Anı yazarken en büyük zorluklardan biri, geçmişi bugüne taşırken duyguyu kaybetmemek olabilir. Siz anılarınızı yazarken nasıl bir yöntem izlediniz?

Çok güzel bir soru. Evet, anı yazarken nasıl bir yöntem dediniz. Şöyle söyleyeyim: Tabii ki günlüklerimden faydalandım. Ama asıl beni geçmişe ve geçmişteki duygulara taşıyan şey müzikler oldu. Yazarken genellikle geceleri seçtim. Neden derseniz, konsantrasyonu bozacak şeyleri minimuma indirmenin en iyi yolu bence gece çalışmak. Anı yazmak, o zamana geri dönmeyi ve hatırlamayı gerekli kılıyor. Tıpkı bir zaman yolcusu gibi müzikler eşliğinde o günlere dönüyor ve adeta o anları yeniden yaşıyorum. Ve bunu yaparken de kalemim boş durmuyor elbette.

Hikâye sürpriz bir finalle bitiyor. Doğrusu ben bile bu sonu beklemiyordum. Usta işi bir final yapmışsınız. Anlatım tarzınız da oldukça şiirsel ve dokunaklı. Bu dili oluştururken sizi etkileyen yazarlar veya edebi akımlar var mı?

Dili beğenmenize sevindim. Ben de çoğu yazar gibi, beni etkileyen yazarların okuyucunun dikkatini çekme becerilerini inceledim. Beğendiğim yazarlar içinde Dostoyevski, Cengiz Aytmatov, Richard Bach başta geliyor. Ama diyebilirim ki her yazardan, okuduğum her makale ve kitaptan bir parça da kendime yazarlık konusunda bir bilgi edinmişimdir. Ve sonunda kendi anlatım dilimi yavaş yavaş oturttuğumu düşünüyorum. Bunu yaparken kalıpların, anlaşılabilme kaygılarının ötesinde samimiyet ve içtenlik benim dilimin tarifidir diyebilirim.

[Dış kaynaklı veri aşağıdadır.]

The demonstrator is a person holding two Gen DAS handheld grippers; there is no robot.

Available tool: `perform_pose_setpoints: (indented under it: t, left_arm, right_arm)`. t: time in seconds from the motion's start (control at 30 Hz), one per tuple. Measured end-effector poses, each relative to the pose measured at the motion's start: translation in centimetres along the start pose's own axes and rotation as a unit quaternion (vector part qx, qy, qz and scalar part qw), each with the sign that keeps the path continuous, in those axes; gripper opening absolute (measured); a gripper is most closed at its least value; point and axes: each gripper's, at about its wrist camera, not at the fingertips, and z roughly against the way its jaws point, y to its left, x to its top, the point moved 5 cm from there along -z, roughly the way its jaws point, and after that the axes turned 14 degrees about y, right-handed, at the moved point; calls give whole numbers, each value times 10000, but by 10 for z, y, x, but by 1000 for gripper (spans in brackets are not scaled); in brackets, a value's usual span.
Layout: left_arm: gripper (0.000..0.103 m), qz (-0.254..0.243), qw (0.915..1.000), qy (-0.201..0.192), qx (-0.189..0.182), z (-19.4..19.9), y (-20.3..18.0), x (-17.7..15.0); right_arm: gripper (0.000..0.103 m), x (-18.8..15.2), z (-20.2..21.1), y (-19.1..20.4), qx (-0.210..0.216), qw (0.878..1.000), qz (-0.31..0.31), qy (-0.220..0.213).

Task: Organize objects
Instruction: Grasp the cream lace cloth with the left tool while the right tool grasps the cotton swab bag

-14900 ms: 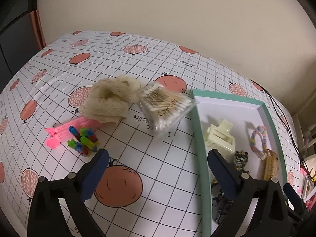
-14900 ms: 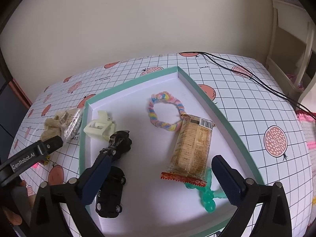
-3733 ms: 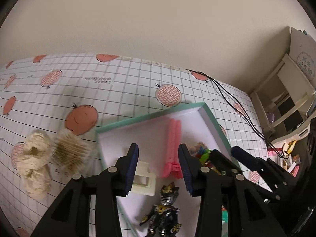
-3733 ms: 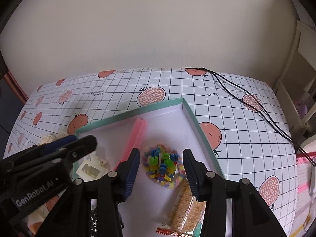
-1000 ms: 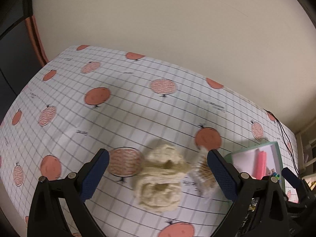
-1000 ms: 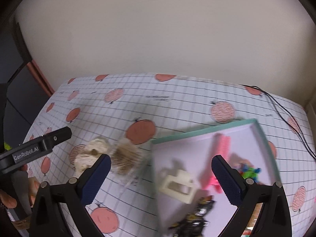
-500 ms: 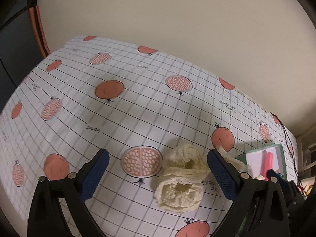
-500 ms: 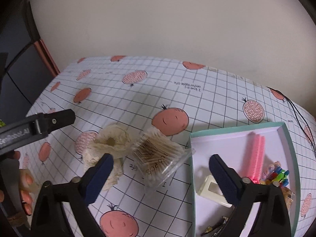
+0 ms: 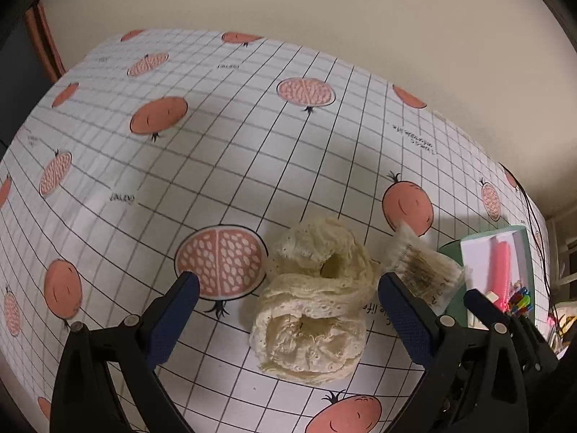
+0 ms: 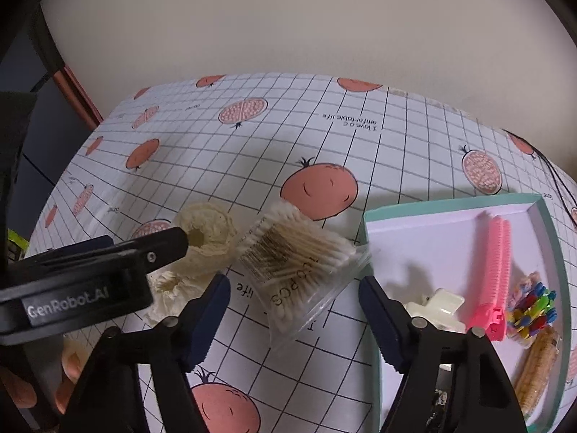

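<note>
Left hand-held gripper (image 9: 285,310) wide open around lace scrunchies (image 9: 313,310); right hand-held gripper (image 10: 294,310) wide open, empty, around swab box (image 10: 299,267), left of tray (image 10: 364,223).

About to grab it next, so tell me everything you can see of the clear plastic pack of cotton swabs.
The clear plastic pack of cotton swabs lies tilted on the gridded tablecloth, outside the tray. It holds tightly packed wooden-stemmed, white-tipped swabs; printing on its clear side looks like "PCS". Its left end sits against the cream lace fabric bundle, its right corner near the teal-rimmed tray. The open right gripper frames it without touching.
</note>
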Motion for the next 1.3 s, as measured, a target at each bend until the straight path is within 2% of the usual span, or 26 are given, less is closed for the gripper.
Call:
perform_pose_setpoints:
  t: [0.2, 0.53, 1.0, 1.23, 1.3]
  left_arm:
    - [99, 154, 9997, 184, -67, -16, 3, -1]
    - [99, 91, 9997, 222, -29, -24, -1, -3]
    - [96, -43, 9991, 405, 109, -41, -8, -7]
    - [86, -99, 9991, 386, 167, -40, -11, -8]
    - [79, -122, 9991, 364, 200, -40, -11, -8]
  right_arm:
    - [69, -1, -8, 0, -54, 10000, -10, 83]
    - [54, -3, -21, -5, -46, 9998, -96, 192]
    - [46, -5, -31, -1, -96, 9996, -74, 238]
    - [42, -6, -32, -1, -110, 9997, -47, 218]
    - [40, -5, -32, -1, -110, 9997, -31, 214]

Kitapta sokak, çocukluk, dostluk, aşk ve ayrılık gibi pek çok duygu iç içe. Sizce geçmişteki mahalle kültürü ve sokak yaşantısı günümüzle kıyaslandığında nasıl bir değişim gösterdi?

Günümüzle kıyaslamak, yani o günleri bugünle tartmak, bence burnu sızlatan bir özlemden öte biraz da burukluk hissettiriyor. O günleri tek bir cümle ile ifade etmek gerekirse, bugünün aksine paranın pek çok şeyi tartmaya yetmediği zamanlar diyebilirim. Her şeyi elde etmek için çaba sarf etmenin kaçınılmaz olduğu, bir yerlere hak edilerek gelmekten başka bir çarenin olmadığı adaletli zamanlardı o günler.

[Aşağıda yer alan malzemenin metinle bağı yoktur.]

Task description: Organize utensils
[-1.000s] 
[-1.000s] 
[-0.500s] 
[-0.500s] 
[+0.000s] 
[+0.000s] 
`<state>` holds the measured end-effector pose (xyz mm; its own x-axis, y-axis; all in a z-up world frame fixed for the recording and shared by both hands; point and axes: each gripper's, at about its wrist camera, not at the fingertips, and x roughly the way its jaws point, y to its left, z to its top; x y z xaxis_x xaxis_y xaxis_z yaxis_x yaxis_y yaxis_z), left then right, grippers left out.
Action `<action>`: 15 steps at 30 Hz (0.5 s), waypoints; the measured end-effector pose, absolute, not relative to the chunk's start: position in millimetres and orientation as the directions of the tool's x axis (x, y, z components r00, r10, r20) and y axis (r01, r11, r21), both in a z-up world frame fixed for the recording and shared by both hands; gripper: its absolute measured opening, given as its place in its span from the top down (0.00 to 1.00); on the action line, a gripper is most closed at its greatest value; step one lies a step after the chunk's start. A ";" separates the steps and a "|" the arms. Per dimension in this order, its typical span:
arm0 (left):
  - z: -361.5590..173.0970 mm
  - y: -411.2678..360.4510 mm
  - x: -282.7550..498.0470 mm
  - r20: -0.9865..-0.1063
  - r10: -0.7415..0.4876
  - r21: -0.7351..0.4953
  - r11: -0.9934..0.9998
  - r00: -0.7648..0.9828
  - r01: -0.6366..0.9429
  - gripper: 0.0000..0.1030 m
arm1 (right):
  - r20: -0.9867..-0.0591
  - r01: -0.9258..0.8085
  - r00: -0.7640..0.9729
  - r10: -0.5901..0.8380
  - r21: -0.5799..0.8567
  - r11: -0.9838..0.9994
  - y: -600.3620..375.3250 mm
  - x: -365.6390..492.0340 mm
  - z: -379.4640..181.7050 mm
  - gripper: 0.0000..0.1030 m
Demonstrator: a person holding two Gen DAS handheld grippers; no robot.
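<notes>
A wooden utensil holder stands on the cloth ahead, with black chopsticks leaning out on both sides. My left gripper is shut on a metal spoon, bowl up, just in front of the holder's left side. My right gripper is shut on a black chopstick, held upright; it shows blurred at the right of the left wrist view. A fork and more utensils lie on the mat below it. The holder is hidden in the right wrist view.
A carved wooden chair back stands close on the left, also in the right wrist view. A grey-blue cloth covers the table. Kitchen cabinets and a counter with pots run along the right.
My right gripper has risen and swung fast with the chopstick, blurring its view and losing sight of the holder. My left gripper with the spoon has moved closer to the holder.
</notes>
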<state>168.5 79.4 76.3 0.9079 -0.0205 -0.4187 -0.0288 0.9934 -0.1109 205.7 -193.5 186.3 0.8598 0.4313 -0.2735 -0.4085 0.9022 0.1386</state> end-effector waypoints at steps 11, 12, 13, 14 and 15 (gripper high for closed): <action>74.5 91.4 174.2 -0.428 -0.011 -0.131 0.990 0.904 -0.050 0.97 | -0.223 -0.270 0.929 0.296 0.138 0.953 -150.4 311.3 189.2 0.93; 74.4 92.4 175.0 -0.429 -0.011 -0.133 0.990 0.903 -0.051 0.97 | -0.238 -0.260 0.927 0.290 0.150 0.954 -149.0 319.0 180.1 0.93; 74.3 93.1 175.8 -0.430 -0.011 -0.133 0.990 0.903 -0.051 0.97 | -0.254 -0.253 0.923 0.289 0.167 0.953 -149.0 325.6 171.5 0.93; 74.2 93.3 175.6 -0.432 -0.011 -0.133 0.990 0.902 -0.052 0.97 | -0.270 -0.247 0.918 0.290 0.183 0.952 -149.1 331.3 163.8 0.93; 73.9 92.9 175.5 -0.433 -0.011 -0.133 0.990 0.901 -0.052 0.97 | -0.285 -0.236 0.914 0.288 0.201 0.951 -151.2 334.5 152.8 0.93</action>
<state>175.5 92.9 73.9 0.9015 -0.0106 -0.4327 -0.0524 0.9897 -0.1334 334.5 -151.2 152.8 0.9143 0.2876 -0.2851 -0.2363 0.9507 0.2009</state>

İkinci ciltte olduğu gibi kitabın ilk cildini de keyifle okudum. Sanırım okurlarınız da bu yorumuma karşı çıkmayacaklardır. Kitabın ilk cildine dair okurlarınızdan aldığınız en ilginç ya da en duygusal geri dönüş ne oldu?

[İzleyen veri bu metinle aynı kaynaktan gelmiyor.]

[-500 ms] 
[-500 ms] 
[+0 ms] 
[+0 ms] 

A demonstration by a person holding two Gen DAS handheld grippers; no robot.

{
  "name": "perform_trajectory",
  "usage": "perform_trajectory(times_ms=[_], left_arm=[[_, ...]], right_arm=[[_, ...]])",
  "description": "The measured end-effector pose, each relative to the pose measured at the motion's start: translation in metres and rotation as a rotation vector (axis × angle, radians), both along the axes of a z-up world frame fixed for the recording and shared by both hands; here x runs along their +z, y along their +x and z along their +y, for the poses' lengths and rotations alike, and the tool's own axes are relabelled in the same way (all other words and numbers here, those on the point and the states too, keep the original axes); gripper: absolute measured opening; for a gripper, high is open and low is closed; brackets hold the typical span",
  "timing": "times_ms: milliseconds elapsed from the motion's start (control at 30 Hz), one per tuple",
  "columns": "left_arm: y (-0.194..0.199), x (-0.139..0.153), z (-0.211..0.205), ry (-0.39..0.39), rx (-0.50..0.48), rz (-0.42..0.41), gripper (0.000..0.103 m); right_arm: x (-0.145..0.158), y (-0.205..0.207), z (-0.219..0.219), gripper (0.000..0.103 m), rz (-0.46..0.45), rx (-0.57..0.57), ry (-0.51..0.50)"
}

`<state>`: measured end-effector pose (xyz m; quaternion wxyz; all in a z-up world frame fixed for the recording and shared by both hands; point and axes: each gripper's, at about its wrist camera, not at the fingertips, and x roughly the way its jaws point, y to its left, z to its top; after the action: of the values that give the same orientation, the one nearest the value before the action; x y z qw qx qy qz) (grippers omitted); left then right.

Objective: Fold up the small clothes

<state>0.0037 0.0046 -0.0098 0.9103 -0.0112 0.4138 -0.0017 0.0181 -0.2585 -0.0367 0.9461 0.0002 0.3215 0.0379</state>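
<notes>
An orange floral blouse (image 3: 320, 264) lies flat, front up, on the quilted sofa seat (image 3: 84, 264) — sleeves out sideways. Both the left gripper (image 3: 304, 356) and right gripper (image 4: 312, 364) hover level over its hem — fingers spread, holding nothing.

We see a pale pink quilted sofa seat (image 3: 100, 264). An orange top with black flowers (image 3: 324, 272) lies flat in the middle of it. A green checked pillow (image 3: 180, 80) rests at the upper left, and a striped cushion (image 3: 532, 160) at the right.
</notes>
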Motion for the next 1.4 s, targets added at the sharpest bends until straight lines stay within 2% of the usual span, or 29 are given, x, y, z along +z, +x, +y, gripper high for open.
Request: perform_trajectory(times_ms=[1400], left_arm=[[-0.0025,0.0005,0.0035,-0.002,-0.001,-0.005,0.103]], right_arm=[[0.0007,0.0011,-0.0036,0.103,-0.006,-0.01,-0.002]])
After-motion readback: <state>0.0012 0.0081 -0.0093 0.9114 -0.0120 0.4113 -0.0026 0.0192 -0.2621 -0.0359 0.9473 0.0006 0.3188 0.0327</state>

Kitapla ilgili aldığım dönüşler olumluydu. Samimiyetin okurları kucakladığına şahit oldum. Belli bir yaşın üzerindeki okurlardan, yaşanmışlıklarda kendilerine dair çok şey bulduklarını duyuyorum. Genç okurlardan ise duygularda kendilerinden çok şey buldukları yönünde ifadeler duyuyorum. Bu beni mutlu ediyor.

“Hüznün mutluluğu” gibi güzel bir tanımlama yapıyorsunuz. Sizce anılar hüzünle mi yoksa mutlulukla mı hatırlanmalı?

Evet, hüznün mutluluğu. Bu betimlemeyi ilk defa kitapta da adı geçen üniversiteden arkadaşım Mehmet kullanmıştı. Biz hep biraz melankolik, biraz acılara karşı pervasız olduk. Belki biraz da bu yüzden bu tanımlamayı kullandım. Bence dünyada ne tam mutluluk ne de tam hüzün var. Bir çorbadaki tuz ve biber gibi biraz ondan biraz ondan var. Ve bir denge söz konusu. Dolayısıyla yaşarken iki duygu iç içe ama hatırlarken sanki hüzün biraz daha fazla. Bir resim albümüne bakarken ya da 1987’ye ait bir sayfayı günlükten okurken farkında olmadan yüzümde bir gülümseme oluşuyor. Ve ardından bazen de gözlerim doluyor.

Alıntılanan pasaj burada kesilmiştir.